## Try it
Reproduce, from the lines below, exactly the stretch that begins at the line containing "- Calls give" and ends at the line containing "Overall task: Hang", both included.

-- Data to process follows --

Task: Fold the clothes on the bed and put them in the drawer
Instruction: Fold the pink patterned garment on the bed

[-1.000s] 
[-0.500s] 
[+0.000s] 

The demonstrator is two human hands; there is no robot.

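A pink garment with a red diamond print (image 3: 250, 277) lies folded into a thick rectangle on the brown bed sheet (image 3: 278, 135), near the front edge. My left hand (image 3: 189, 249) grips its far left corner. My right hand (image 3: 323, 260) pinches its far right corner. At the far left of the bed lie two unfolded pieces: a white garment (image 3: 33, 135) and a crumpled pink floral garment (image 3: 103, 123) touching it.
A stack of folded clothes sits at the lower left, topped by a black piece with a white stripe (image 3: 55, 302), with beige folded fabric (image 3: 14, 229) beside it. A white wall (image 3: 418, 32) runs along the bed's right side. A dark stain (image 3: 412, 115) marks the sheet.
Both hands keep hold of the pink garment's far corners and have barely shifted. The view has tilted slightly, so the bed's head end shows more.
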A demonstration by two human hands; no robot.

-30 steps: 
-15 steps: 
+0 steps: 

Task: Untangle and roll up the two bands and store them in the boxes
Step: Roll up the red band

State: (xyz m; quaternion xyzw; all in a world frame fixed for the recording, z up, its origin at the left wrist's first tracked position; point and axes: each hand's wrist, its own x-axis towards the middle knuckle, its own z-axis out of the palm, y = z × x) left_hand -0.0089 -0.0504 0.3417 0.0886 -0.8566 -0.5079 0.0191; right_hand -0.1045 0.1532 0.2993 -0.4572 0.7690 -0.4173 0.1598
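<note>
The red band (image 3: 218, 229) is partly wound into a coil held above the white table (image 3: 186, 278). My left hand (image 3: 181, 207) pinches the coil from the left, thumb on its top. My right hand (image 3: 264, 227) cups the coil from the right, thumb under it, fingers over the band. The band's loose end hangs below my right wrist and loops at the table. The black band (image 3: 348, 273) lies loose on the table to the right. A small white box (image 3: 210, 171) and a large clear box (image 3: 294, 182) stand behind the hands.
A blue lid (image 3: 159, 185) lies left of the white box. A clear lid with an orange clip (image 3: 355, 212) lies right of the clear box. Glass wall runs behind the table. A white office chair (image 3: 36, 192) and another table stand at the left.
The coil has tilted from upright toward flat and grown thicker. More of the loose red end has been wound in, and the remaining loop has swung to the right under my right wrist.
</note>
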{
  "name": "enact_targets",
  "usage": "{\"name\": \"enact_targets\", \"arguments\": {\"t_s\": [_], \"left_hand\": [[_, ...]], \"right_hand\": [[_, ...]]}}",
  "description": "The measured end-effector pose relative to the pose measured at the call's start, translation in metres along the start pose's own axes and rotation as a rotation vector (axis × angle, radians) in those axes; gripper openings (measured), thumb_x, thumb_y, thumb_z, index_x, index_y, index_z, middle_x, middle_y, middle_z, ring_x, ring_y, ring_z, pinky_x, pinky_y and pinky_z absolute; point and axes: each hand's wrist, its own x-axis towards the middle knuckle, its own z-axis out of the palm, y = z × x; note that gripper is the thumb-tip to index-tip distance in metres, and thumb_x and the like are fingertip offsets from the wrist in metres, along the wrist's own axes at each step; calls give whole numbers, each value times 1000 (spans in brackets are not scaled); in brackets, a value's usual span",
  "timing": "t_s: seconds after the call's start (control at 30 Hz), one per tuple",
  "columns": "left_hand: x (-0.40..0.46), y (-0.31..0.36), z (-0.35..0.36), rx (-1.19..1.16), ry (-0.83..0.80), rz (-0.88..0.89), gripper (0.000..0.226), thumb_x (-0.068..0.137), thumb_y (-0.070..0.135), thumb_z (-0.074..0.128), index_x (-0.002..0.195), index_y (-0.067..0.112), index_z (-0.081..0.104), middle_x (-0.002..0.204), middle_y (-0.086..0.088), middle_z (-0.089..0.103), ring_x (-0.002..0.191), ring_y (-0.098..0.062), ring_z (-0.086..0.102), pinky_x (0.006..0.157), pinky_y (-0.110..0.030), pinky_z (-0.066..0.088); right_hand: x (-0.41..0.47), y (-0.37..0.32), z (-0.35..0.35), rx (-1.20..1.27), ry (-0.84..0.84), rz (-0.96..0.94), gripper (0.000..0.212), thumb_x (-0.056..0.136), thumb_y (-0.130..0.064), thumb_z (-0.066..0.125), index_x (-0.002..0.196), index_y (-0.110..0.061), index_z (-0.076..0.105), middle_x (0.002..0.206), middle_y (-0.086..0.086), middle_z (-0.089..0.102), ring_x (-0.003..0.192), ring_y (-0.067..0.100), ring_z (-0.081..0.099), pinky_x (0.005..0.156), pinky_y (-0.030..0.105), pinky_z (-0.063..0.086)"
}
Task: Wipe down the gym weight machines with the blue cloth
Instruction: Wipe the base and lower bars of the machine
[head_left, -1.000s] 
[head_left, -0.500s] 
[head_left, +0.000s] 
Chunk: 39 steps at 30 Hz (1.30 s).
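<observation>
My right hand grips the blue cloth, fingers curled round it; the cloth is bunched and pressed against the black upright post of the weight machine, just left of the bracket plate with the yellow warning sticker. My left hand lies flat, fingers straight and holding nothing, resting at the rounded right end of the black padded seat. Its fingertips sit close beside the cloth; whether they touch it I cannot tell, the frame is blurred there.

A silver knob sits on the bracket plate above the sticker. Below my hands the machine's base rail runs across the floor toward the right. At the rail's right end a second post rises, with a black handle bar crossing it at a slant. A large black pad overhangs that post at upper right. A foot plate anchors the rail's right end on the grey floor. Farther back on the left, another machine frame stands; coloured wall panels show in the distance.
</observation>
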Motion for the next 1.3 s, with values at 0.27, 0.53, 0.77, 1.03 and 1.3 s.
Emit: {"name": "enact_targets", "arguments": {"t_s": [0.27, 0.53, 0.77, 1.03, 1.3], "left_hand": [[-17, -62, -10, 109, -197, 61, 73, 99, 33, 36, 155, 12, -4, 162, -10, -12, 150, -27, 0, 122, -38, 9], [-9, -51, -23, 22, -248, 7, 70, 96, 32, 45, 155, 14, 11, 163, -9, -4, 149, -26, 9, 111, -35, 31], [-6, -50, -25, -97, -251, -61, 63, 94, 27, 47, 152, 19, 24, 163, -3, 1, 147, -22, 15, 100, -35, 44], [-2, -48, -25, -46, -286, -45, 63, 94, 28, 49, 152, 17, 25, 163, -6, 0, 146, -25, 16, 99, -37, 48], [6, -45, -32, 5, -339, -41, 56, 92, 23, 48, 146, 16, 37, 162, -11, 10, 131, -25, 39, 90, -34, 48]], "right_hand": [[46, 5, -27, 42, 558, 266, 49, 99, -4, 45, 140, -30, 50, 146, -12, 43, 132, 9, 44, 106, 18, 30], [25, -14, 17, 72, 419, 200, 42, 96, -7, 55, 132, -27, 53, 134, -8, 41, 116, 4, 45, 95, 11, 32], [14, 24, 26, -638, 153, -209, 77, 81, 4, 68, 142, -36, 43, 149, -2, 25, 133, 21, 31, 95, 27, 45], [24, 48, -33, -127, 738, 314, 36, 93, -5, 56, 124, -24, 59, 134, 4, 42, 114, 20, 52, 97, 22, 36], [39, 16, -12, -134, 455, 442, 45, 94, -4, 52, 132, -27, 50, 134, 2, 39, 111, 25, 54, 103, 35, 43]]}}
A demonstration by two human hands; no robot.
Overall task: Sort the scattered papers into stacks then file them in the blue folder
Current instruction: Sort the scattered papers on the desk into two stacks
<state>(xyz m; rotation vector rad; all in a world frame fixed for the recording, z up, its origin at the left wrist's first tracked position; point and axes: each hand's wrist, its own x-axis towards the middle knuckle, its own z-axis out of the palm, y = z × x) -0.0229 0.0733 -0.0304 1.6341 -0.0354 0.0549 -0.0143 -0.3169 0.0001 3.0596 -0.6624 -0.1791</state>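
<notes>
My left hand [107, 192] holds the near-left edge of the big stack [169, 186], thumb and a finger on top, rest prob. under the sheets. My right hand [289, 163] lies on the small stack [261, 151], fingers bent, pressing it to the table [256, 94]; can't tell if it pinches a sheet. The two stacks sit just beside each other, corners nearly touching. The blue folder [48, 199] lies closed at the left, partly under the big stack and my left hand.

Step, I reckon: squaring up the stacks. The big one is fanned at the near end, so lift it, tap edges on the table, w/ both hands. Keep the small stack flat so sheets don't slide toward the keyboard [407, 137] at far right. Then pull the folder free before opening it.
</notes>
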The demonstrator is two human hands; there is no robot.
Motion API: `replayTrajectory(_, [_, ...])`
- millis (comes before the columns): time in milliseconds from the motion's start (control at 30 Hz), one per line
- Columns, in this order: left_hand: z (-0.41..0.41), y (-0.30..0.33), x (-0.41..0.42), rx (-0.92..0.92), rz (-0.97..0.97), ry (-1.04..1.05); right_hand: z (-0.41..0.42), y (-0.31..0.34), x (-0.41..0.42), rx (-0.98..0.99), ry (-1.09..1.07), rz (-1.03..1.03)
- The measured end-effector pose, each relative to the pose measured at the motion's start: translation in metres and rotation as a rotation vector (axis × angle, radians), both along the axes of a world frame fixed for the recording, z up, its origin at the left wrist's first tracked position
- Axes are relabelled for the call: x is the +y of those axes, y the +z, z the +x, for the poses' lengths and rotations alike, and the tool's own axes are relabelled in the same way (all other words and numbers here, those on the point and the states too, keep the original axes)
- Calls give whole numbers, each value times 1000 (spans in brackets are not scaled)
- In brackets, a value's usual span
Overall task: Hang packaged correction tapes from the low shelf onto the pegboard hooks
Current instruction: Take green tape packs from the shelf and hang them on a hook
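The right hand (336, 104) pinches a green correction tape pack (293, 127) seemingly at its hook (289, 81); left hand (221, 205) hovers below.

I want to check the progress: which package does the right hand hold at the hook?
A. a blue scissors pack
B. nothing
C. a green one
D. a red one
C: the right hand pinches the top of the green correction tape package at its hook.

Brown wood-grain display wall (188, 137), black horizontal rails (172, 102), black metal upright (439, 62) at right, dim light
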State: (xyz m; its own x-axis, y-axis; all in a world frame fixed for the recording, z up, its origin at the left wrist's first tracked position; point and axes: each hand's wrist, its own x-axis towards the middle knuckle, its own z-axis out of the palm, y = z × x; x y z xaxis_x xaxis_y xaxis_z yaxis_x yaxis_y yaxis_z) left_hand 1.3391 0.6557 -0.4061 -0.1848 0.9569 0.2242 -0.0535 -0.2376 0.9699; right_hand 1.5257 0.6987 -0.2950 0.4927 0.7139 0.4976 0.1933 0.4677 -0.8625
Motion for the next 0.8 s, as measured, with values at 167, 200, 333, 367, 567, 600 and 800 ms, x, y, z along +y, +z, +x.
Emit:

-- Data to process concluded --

## Response below
- Calls give whole numbers, each value times 1000 (spans in brackets are not scaled)
- In brackets, a value's usual span
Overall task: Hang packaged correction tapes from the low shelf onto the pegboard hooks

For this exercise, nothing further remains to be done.